[Task details]:
Find the string "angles" in the data, and copy out each line that has it.

[Data provided]:
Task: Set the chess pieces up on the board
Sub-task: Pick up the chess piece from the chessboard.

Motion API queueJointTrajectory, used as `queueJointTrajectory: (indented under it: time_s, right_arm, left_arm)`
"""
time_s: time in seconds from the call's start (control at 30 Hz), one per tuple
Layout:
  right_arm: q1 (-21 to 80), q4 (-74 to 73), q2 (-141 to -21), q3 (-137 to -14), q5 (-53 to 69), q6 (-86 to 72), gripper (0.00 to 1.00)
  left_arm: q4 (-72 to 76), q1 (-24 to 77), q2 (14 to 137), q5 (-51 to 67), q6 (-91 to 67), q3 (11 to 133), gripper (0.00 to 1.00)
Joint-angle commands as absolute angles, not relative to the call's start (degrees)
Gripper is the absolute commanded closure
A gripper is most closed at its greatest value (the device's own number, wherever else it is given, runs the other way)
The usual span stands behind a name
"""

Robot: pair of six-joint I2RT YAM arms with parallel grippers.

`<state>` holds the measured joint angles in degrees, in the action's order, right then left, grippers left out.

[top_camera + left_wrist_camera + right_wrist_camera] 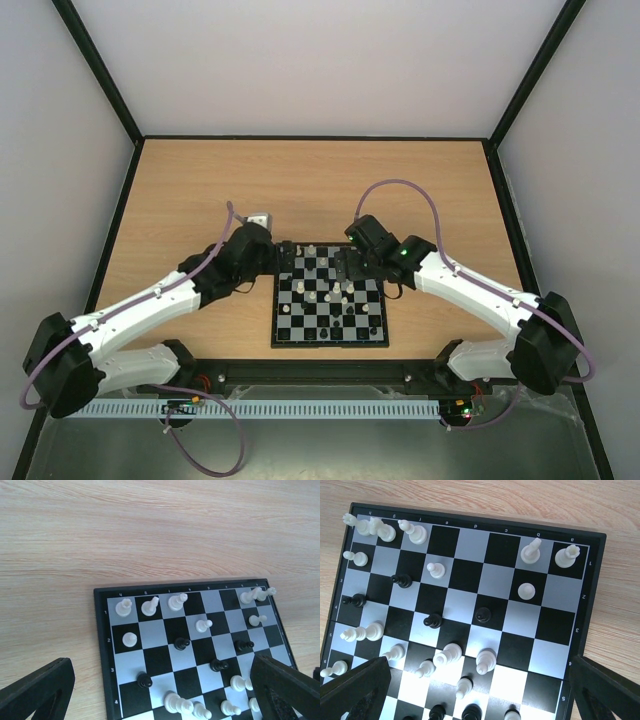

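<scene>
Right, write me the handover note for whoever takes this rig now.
Left gripper: jaws open, empty, at the board's far left corner.
Right gripper: jaws open, empty, above the board.
The chess pieces lie mixed across the squares, white and black, several white ones toppled.
Done: a few white ones stand in row 1.
Left: nearly everything; black pawns sit mid-board.

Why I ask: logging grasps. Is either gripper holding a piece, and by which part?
Nothing is held: the left gripper and right gripper are both open and empty over the board.
</scene>
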<state>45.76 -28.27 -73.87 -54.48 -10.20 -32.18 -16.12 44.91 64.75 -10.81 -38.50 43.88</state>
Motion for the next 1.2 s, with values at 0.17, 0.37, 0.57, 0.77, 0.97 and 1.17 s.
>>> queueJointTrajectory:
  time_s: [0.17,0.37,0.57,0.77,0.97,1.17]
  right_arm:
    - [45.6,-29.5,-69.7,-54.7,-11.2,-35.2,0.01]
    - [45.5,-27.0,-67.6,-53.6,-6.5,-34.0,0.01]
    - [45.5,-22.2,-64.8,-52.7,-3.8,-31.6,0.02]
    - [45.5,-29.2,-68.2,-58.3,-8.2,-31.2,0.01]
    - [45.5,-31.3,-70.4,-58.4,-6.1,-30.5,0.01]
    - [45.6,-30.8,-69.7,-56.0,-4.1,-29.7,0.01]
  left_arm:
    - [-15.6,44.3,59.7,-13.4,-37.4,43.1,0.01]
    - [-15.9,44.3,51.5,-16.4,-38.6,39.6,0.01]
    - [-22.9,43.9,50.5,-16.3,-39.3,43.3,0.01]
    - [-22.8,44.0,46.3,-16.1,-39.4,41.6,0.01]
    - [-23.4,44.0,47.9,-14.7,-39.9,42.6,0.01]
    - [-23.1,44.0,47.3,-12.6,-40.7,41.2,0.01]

[Result for this exercise]:
Joint-angle commands as absolute angles, not relative to the call's start (degrees)
`<state>` holds the measured joint angles in degrees, in the action's order, right then left, grippers left out.

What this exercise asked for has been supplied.